■ TASK TO COMPLETE
Number of lines with the string "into" in the entries below: report it, and nothing besides.

■ STUDY MATERIAL
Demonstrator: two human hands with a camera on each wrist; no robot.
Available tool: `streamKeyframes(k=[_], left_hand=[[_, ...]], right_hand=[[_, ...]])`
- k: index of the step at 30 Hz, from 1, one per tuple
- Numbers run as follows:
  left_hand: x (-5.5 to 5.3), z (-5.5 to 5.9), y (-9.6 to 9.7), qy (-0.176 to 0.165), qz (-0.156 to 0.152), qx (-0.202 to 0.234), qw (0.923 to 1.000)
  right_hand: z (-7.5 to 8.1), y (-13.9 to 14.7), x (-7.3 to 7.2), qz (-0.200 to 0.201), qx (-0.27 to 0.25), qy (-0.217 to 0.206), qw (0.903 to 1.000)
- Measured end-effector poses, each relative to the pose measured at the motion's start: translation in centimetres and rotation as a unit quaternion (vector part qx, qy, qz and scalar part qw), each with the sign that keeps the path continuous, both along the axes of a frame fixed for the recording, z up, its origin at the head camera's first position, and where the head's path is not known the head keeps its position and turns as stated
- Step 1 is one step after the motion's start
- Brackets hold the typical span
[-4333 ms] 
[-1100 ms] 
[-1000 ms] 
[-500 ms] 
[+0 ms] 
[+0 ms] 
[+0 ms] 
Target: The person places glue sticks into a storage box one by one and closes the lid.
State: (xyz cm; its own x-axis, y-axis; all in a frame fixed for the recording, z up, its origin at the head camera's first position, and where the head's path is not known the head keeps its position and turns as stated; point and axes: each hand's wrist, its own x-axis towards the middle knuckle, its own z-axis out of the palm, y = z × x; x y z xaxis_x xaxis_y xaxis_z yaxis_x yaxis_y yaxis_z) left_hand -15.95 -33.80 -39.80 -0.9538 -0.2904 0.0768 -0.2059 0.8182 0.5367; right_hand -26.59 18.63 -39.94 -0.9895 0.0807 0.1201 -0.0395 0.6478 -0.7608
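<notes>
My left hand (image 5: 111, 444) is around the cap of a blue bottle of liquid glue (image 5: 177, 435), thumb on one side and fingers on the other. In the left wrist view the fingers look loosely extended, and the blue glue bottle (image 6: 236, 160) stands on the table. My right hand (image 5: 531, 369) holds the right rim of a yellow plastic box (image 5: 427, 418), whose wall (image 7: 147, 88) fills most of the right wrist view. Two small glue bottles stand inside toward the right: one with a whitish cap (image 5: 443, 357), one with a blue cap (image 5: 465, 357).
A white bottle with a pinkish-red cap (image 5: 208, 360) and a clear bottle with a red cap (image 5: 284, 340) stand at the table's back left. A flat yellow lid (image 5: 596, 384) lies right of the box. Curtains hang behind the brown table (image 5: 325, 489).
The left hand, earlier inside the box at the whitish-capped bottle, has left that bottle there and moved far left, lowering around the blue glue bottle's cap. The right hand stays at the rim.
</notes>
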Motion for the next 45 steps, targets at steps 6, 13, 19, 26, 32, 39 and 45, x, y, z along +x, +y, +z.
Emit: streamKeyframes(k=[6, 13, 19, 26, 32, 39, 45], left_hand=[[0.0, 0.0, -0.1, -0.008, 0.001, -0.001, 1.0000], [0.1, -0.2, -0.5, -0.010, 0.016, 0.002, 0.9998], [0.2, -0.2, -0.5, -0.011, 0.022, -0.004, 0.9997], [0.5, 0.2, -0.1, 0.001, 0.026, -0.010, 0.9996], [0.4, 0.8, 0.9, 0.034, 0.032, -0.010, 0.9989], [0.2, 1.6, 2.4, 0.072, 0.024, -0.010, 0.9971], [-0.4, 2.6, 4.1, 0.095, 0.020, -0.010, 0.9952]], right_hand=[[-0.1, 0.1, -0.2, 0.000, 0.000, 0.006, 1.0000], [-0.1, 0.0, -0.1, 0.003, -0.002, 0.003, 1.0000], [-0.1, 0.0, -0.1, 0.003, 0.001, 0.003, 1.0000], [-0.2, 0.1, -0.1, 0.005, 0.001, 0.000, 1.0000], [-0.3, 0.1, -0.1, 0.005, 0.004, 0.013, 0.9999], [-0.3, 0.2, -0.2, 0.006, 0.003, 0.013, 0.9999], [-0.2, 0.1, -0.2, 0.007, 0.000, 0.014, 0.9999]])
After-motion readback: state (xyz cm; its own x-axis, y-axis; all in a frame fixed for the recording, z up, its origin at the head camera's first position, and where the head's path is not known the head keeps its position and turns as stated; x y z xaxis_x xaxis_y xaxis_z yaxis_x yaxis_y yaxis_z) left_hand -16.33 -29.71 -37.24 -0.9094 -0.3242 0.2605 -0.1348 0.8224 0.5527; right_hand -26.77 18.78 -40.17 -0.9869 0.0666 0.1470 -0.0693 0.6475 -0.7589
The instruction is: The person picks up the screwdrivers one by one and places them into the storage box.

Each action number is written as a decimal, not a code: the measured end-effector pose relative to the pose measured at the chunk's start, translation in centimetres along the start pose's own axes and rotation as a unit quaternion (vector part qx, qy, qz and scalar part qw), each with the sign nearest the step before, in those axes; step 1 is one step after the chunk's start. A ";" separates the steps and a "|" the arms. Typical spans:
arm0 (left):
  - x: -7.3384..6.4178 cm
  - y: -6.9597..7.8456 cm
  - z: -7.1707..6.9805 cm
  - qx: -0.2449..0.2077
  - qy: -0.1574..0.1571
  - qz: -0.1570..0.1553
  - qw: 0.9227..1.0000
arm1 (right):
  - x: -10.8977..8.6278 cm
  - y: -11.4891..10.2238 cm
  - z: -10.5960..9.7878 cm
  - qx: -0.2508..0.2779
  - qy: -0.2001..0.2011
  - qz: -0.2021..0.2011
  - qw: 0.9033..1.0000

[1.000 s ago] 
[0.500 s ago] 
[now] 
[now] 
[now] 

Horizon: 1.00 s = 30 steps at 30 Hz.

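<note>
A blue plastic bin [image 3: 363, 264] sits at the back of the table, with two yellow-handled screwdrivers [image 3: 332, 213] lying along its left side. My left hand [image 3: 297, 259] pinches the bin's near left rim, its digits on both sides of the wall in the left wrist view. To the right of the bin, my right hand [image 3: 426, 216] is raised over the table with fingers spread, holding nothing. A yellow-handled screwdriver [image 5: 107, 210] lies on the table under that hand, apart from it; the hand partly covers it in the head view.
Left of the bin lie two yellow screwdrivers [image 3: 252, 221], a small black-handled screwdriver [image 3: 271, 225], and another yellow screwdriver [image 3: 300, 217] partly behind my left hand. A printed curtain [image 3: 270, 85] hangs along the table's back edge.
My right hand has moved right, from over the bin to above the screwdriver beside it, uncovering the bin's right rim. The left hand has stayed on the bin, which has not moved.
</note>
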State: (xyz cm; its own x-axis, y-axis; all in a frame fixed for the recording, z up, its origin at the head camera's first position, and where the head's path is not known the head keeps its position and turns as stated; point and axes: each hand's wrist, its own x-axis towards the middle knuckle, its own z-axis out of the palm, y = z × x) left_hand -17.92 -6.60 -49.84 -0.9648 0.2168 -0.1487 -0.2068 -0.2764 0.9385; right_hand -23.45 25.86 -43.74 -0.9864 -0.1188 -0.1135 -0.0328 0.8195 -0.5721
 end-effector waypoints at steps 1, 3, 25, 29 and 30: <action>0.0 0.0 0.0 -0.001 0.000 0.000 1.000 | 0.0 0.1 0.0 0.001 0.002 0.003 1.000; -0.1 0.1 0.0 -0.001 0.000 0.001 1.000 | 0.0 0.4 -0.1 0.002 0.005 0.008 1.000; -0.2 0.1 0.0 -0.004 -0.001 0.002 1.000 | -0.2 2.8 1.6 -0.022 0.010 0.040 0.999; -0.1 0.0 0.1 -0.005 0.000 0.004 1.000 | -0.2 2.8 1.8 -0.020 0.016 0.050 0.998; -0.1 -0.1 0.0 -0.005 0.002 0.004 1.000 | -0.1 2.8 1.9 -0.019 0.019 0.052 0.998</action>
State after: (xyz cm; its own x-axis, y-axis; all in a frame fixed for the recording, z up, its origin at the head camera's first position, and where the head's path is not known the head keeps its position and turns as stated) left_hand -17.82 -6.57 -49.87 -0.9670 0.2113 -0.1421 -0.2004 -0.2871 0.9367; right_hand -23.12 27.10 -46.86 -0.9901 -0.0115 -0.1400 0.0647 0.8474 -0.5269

■ RESPONSE TO THIS TASK
2